An edge is your way to be able to create relations between records. This relation will consist of a source and a target, or a “to” and a “from”. In addition to an edge, you will have an edge type. This edge type will explain the relation (for example, /WorksFor, /LivesWith). Each edge can also contain properties including a weight and a general property bag. Weight is used to indicate the strength of the relation between two golden records. This weight is used in the processing pipeline to help evaluate decisions.

How can you pass data to another record through an edge?
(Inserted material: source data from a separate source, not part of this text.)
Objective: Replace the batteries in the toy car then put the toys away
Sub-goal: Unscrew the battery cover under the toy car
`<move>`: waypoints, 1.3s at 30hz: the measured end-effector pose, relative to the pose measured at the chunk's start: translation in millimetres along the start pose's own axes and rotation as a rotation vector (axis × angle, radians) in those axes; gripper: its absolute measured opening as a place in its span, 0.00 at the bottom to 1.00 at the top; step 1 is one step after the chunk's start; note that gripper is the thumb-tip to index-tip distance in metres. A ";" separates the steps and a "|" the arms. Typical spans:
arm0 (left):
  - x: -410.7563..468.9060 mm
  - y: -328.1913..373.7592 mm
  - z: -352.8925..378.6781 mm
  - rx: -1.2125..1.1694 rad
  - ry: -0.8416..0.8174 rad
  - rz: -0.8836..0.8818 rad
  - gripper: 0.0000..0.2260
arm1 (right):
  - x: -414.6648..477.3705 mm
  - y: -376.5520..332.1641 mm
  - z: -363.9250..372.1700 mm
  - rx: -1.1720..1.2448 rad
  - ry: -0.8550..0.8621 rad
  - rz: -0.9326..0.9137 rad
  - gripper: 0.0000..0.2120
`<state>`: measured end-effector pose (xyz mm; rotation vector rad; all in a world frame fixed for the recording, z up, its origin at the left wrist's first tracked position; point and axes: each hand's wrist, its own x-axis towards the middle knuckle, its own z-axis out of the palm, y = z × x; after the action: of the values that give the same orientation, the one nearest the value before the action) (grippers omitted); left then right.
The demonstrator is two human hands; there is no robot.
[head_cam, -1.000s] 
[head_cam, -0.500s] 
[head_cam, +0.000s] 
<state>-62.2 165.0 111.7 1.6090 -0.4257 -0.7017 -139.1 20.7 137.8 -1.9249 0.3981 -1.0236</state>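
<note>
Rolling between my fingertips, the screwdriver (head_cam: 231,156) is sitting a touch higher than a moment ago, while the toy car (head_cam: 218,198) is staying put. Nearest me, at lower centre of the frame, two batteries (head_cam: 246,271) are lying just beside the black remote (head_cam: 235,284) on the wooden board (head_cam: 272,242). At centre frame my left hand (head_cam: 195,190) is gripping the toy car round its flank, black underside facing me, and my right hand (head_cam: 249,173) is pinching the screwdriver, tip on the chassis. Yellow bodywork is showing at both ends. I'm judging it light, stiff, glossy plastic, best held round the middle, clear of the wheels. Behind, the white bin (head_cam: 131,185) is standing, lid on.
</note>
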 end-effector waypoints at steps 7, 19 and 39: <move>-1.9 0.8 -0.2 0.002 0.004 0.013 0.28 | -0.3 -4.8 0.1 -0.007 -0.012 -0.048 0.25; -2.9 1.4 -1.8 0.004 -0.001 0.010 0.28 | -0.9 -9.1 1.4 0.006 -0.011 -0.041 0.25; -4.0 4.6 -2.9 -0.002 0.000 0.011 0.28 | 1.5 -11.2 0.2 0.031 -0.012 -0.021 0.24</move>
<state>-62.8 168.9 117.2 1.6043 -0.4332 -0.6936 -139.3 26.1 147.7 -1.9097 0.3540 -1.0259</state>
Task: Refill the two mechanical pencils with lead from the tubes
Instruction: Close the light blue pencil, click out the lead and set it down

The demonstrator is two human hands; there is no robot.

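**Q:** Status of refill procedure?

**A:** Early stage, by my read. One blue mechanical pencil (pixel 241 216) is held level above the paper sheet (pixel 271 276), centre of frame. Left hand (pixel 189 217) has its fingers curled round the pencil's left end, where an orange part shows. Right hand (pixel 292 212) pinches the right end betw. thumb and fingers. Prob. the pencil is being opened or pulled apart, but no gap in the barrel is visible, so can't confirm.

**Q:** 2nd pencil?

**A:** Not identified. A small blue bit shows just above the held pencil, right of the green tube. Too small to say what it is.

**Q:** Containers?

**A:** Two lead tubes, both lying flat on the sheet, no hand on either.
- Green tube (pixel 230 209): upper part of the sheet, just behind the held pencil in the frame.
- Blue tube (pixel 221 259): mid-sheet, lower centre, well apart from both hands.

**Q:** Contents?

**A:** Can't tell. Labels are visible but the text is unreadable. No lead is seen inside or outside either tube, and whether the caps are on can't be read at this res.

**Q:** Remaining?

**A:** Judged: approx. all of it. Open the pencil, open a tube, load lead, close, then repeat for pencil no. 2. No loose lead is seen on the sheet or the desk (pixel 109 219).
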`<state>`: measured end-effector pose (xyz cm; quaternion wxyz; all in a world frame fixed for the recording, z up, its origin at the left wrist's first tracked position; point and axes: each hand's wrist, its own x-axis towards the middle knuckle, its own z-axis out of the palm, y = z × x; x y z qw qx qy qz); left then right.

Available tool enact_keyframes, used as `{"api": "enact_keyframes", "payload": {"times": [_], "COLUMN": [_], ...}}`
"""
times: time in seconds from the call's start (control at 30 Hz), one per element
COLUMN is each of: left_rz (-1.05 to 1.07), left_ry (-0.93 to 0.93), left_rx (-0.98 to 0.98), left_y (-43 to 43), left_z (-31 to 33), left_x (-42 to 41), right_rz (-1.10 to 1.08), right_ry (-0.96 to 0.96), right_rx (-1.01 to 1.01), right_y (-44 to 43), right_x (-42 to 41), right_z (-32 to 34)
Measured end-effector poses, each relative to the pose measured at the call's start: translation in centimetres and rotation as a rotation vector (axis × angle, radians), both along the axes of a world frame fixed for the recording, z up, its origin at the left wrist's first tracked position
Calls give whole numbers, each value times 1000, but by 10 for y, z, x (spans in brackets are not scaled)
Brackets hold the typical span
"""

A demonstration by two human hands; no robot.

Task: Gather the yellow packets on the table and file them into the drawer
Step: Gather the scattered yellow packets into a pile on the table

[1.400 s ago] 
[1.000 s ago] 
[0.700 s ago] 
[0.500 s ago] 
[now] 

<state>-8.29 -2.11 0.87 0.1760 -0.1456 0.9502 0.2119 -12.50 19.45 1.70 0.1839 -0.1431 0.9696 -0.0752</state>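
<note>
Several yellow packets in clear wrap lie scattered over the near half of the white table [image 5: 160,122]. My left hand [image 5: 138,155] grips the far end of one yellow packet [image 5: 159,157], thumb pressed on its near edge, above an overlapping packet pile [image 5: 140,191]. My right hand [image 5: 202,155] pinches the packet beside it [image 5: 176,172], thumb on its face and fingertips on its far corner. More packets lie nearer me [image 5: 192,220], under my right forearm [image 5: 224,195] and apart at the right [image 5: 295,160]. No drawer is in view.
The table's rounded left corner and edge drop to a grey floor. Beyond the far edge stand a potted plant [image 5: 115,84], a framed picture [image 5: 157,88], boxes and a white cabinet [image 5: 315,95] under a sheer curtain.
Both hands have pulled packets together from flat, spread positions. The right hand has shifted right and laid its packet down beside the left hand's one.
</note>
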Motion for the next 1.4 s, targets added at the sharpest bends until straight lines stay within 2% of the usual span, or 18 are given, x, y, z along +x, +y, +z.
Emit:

There are many cases where you will denormalize references to other entities, but you do want to have some friendly values to reference these records. When you are creating your edges, you will notice that you can pass in extra properties on either the “from” reference or the “to” reference. Placing properties on these references will propagate these values onto the appropriate entity. For example, you created a clue for a company and it had a reference to a country via an ID. In this case, you would want to reference that country, but that country should bring back friendly values to the company clue so that it is easy to look at in the user interface. In this way, if you update the values in the country clue, then CluedIn will automatically update all references to this country. The properties are used only for passing vocabularies. By default, it will only copy these properties to the target reference when that target reference exists.

What are the edge types?

Edges types are a way to determine the relations between data. This is typically in the structure of Object - Verb - Object. For example, John - works at - Lego. In CluedIn, edges can store properties such as weights and general metadata, but the main idea behind these edges is to describe the relation of two nodes for processing and querying purposes.

In CluedIn, there are static edge types and dynamic edge types. Static edge types are your way to set an edge type based on known rules that will not change. All other edge types should be dynamic.

It is always recommended to leave edges in crawlers as generic as possible and introduce new processors in the processing server to dynamically resolve generic edge types into specific ones. Imagine you have an edge type of “Works At” that you set statically in your crawlers - you can see that it has a temporal factor to it, in that you have no guarantee that this will always be “Works At”. Due to this, you can introduce new processors that would check other values e.g. A Job start and end date, and use this to dynamically change the edge type to “Worked At” if this person was ever to leave.